Das ist auch recht interessant : VR-Brillen-Vergleich: Razer OSVR Hacker Dev Kit 1.4


----------



## fipS09 (3. April 2016)

Du kannst deine Posts übrigens editieren. Mehrfachposts werden hier von der Moderation nicht gerne gesehen.
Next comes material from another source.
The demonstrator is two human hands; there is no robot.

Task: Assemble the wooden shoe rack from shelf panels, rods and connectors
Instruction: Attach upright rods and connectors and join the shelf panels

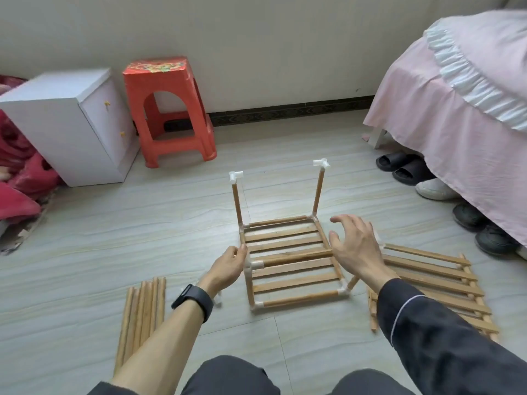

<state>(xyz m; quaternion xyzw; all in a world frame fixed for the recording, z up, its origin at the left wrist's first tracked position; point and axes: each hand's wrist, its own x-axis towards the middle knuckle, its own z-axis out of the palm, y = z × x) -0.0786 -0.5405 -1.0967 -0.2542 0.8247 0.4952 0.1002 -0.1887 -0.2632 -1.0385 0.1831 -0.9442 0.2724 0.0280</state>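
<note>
The half-built shoe rack (288, 252) stands on the tiled floor (142, 223) in front of the person's knees. It is one slatted shelf panel (285, 238) framed by rods joined with white corner connectors. Two upright rods (236, 203) rise from its far corners, each capped by a white connector (236, 175). The left hand (231, 263), with a black watch (194, 300) on the wrist, has its fingers curled and pinching the left side rod (242, 238) of the frame, just above a white joint. A crossing rod (296, 256) runs from that joint over the slats, and its far end passes under the right hand (353, 246). That hand hovers above the right edge with fingers spread wide and grips nothing; whether it touches the wood cannot be told. Spare rods (142, 315) lie bundled on the floor to the left, and a stack of shelf panels (427, 280) lies just beside the rack on the right. By the wall stand a white cabinet (65, 124), its drawers closed so their contents are hidden, and a red stool (168, 109). Shoes (399, 166) sit under the pink-covered bed (456, 109)
</note>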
Zum Topic: FullHD ein paar cm vor den Augen OHNE speziell entwickeltes Display dürfte schon arg pixelig sein. Bestell dir das Teil bei Amazon und wenn's nix ist schickst du es einfach zurück.


----------



## Deathseal (4. April 2016)

Huhu ich bin seit Samstag stolzer Besitzer der Oculus Rift CV1. Und mit FullHD brauchst du gar nicht erst anfangen. selbst 2160x1080 ist viel zu wenig. Hinzu Kommt bei der Oculus folgendes. Das was ich jetzt schreibe ist aus ein Post von Facebook von mir. Ich habe ein Dioptrienwert von -2 auf beiden Augen. Einstellen lässt sich nur der Abstand zwischen den beiden Augen, welches nie für ein klares Bild beitragen kann.Und somit schnell für Kopfschmerzen und Übelkeit sorgt, da man sehr schnell die Augen zukneift für schärferes sehen. Nach ein Test mit Brille, war das Bild klar und scharf bis auf den Fliegengittereffekt, welches bei weiten Objekten das Gefühl gibt auf ein Röhren-Fernseher zu schauen. Welches aber aufgrund der 90Hz und schnellen Bewegungen in EVE oder bei Comicartigen spielen verschwindet. Nur je realer das Spiel oder träger der Input umso mehr kommen die Probleme mit Übelkeit. Hier liegt es an den Spieleentwickler das Input zu bessern und eine bessere Auflösung der Rift. ab 2,5k pro Auge sollte das Fliegengitter keine Probleme mehr machen. Also für den Mainstream ist diese noch nichts, aber für Enthusiasten  wie mich ein feines Spielzeug. Das heisst ein 4K Bildschirm ist Pflicht. Nur fehlt mit heutigen Grafikkarten die Leistung dazu, deshalb hat man sich bestimmt für die niedrige Auflösung entschieden. Wenn das CV2 raus kommt, sollte es besser werden. Das heisst man bleibt noch mit der CV1 Betatester.


----------



## mauhdl (4. April 2016)

Das ist ok ich mag aber oculus nicht und Facebook wenn schon htc und steam, aber ich werde für den Einstieg bei razers osvr Brille bleiben.


----------



## Deathseal (4. April 2016)

Denke daran das die Razer nur auf 60Hz läuft bzw das Devkit. ich habe noch eine Brille gefunden. 3Glasses D2 3D Virtual Reality VR Headset PC Version 2K dort gibt es auch Standalone Geräte auf Android Basis.


----------



## Deathseal (4. April 2016)

oder welches auch noch sehr interessant ist ANTVR Kit PC 3D Immersive Virtual Reality VR Headset  die würde sich auch Lohnen


----------



## mauhdl (4. April 2016)

Es läuft auf 120hz


----------



## mauhdl (23. April 2016)

Hallo wollte nochmal fragen ob jemand die osvr 1.4 schon in Aktion hat und ein paar Infos geben kann.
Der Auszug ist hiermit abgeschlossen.